» EXERCISE: Starting with the first line below, reproduce each line exactly until you have included the one bearing "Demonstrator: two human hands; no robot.".

───── STORED DATA ─────

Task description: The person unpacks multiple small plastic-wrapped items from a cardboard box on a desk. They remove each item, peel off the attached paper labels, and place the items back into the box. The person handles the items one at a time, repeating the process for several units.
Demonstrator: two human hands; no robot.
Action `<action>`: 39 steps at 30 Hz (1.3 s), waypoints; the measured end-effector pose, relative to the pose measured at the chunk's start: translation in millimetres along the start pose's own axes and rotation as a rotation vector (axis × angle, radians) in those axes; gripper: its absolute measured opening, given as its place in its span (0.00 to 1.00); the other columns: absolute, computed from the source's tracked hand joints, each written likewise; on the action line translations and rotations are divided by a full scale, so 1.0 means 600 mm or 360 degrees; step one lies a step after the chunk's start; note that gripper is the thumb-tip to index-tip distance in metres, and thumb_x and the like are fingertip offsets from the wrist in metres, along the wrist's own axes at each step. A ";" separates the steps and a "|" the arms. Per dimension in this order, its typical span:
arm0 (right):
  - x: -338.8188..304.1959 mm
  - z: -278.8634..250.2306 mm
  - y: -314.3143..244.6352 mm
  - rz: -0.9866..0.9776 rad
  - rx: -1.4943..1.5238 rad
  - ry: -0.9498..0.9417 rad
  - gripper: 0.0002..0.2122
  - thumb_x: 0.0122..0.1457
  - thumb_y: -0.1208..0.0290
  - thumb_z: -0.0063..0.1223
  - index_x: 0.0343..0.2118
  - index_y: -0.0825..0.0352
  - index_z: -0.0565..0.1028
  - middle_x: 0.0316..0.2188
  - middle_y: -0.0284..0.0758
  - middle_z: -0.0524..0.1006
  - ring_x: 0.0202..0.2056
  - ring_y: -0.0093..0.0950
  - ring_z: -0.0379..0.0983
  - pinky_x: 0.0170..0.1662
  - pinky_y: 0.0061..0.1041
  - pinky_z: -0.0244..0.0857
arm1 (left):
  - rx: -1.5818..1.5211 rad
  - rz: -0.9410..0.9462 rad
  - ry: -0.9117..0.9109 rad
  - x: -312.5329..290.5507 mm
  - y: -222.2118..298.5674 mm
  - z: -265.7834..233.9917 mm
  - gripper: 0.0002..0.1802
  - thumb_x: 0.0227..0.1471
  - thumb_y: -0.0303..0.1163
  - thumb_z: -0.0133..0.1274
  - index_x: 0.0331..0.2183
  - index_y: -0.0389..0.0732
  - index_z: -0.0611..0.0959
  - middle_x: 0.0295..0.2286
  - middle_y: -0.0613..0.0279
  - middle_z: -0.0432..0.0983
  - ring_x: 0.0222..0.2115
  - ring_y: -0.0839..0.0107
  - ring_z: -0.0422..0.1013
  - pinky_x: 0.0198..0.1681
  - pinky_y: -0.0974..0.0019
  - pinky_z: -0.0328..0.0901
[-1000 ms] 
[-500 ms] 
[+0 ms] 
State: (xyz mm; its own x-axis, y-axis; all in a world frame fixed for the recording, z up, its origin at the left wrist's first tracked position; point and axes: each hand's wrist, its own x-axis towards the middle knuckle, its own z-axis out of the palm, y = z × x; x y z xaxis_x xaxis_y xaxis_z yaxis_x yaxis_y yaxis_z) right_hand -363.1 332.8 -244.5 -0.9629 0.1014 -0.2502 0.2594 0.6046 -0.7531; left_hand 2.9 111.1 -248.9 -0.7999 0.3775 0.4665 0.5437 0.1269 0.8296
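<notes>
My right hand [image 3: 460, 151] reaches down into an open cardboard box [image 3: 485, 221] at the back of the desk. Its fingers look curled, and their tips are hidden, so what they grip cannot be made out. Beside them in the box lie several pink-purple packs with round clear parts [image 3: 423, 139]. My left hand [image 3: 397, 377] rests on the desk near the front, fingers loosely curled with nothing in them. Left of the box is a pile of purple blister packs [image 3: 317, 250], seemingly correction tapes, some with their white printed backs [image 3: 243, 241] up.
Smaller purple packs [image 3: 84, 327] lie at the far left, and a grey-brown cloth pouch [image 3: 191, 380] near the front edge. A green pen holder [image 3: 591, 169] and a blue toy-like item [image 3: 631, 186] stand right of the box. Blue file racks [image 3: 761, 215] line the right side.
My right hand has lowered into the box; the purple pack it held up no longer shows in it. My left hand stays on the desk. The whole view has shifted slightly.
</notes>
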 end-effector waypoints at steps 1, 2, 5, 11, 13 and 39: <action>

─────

» TASK ANSWER:
Task description: The person unpacks multiple small plastic-wrapped items from a cardboard box on a desk. They remove each item, peel off the attached paper labels, and place the items back into the box. The person handles the items one at a time, repeating the process for several units.
Demonstrator: two human hands; no robot.

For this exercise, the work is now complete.